Maybe I shouldn’t write emails immediately after coming home from dates. Probably a good life lesson.

- M&M

(which could stand for Mortification and Mistakes tonight)

I chuckle. Her wit is delightful and quick—like Daisy’s—but without the sharp edges or underlying grudge.

I’m glad you wrote. I think we left the “just talk about books” rule a few emails ago. Write about your bad date. I obviously won’t ever meet him, so this is a great place to vent.

I went on a date too. Must be in the air.

- BTTP

Her response is nearly immediate.

Was your date good?

Was it good? Hmmm. It wasn’t exactly bad. Just … not right.

She was nice. Parent-approved. Checks all the boxes.

- BTTP

Parent approved? That sounds so lame.

M&M doesn’t seem to care.

Forgive me for reading between the lines, but it sounds like she wasn't your type. Am I wrong? Maybe I’m projecting after living through one of the top 100 worst dates on the planet.

- M&M

I’m so curious about what he did. I almost tell her about Daisy’s pathetic date, but I don’t want to drag that into my conversation with M&M.

My date was not my type. We agreed it would be our only date.

- BTTP

My email pings a few moments later.

Dating is hard. I’m thinking the characters in Pride & Prejudice had it so much easier. Courtship, arranged marriage … None of the hassles of modern dating. Though, I did agree to this date because it was arranged by someone I know.

It felt like he was mentally somewhere else the whole time.

- M&M

Just like Daisy’s date. That guy could not keep his phone in his pocket.

So, you’re telling me you’d rather be randomly fixed up in an 1800s arranged marriage than to have the free will you have today?

Also, what is it with men who can’t pay attention to their dates? I witnessed that tonight too. A man so preoccupied he could have been eating alone. When I’m with someone, they get my undivided attention. That’s the bare minimum.

- BTTP

I almost reached across to grab that man’s phone, but then his mom told him to put it down.

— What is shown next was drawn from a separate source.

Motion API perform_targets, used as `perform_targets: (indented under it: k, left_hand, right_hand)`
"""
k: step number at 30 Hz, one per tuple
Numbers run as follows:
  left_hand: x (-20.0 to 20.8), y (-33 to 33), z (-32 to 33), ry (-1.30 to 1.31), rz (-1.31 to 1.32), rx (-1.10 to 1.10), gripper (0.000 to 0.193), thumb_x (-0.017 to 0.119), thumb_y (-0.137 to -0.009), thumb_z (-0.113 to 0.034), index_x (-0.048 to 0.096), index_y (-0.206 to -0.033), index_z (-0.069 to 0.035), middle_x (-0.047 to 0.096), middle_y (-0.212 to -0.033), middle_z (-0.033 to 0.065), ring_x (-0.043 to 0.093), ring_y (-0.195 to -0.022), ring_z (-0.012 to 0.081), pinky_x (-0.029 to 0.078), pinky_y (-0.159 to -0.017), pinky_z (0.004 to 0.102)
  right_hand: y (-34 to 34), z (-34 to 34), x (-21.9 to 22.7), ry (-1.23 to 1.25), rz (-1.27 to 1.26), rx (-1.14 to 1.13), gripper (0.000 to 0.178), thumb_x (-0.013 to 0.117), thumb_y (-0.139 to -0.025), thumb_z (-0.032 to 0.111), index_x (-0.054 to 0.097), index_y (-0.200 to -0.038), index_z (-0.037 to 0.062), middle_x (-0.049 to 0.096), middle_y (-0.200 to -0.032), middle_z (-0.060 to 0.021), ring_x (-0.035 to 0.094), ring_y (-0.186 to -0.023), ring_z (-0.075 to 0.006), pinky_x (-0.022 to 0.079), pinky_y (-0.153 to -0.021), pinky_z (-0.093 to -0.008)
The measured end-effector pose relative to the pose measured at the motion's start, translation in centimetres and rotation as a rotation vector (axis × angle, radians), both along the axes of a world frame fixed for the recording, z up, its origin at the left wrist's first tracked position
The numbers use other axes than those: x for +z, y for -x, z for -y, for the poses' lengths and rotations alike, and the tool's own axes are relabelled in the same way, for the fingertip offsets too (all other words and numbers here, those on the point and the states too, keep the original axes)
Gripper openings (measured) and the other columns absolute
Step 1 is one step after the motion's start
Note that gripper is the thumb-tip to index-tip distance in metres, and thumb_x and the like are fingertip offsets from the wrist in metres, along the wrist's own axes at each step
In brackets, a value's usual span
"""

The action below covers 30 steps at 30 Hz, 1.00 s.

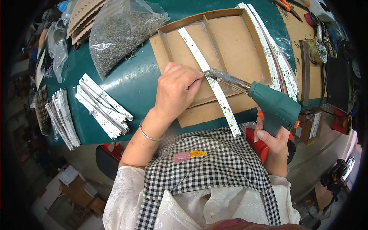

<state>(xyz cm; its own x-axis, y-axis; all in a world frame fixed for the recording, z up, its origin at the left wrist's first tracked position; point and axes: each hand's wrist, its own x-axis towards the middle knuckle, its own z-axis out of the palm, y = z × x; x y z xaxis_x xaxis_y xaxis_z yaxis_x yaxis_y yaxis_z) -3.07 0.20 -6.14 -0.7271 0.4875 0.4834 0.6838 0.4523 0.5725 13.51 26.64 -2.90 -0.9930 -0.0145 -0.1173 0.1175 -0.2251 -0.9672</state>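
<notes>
My right hand is wrapped round the handle of a green soldering gun with an orange trigger. Its dark metal tip points left and meets a white LED strip board near the strip's middle. The strip lies slanted across a shallow cardboard tray, its near end jutting past the table edge toward my apron. My left hand is closed in a pinch right beside the gun's tip, at the strip's left edge. Whatever is between those fingertips is too small to make out.
A clear bag of small metal screws stands at the back left. Bundles of LED strips lie on the left of the green table. More white strips rest right of the tray. Orange-handled pliers lie far right.
</notes>
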Motion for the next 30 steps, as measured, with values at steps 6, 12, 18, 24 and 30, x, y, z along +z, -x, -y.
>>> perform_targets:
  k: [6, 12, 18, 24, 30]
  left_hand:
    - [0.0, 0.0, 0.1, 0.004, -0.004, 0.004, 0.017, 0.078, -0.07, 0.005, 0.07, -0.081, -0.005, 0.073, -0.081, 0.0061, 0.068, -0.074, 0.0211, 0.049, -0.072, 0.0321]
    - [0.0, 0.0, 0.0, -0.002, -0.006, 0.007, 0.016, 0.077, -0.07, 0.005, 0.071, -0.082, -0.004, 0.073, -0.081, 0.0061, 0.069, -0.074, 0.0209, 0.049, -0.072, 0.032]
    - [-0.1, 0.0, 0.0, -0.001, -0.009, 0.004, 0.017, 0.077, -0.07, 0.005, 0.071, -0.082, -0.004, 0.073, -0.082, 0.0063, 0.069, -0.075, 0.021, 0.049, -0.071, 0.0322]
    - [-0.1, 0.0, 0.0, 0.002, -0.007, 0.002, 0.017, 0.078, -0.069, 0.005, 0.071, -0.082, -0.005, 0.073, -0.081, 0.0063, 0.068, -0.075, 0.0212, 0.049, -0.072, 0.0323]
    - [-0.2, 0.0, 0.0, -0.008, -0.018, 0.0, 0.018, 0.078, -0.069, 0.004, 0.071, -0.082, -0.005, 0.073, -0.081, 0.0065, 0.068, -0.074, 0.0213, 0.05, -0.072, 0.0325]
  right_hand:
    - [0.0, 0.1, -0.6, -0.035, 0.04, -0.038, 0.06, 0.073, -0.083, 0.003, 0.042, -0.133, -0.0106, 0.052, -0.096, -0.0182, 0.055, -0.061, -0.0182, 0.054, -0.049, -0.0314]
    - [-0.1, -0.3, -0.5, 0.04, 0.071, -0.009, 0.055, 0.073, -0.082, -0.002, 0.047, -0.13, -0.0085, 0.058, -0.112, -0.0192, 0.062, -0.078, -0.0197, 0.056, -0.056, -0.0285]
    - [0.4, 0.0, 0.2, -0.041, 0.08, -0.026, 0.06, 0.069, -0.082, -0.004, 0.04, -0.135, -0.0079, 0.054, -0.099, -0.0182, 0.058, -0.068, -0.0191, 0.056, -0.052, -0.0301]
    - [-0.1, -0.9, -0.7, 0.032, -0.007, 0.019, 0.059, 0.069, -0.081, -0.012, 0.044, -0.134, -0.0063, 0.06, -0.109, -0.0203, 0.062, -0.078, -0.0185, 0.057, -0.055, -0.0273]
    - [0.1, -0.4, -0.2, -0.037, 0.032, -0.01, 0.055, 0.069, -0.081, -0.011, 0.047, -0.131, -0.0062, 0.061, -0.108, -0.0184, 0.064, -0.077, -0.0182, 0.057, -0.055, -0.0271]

I bet Daisy thinks I’m going to rib her about what she lived through tonight.

I might when it’s in the distant past—if she’s really over it then.

Otherwise, I have my limits when it comes to banter.

A topic that feels vulnerable to her is not an option.

I’ll keep that bare minimum in mind if I go on another date.

- M&M

I can’t help but ask. Maybe it will make her laugh at what sounds like an otherwise difficult night.

With him?

She responds:

Ha! Definitely not him.

I smile. We change the subject from dating and start discussing our current reads. When she tells me she’s getting tired, I send her one last email.

Goodnight, M&M. Sweet dreams.

I shut the laptop, but the grin she put on my face stays with me the rest of the night.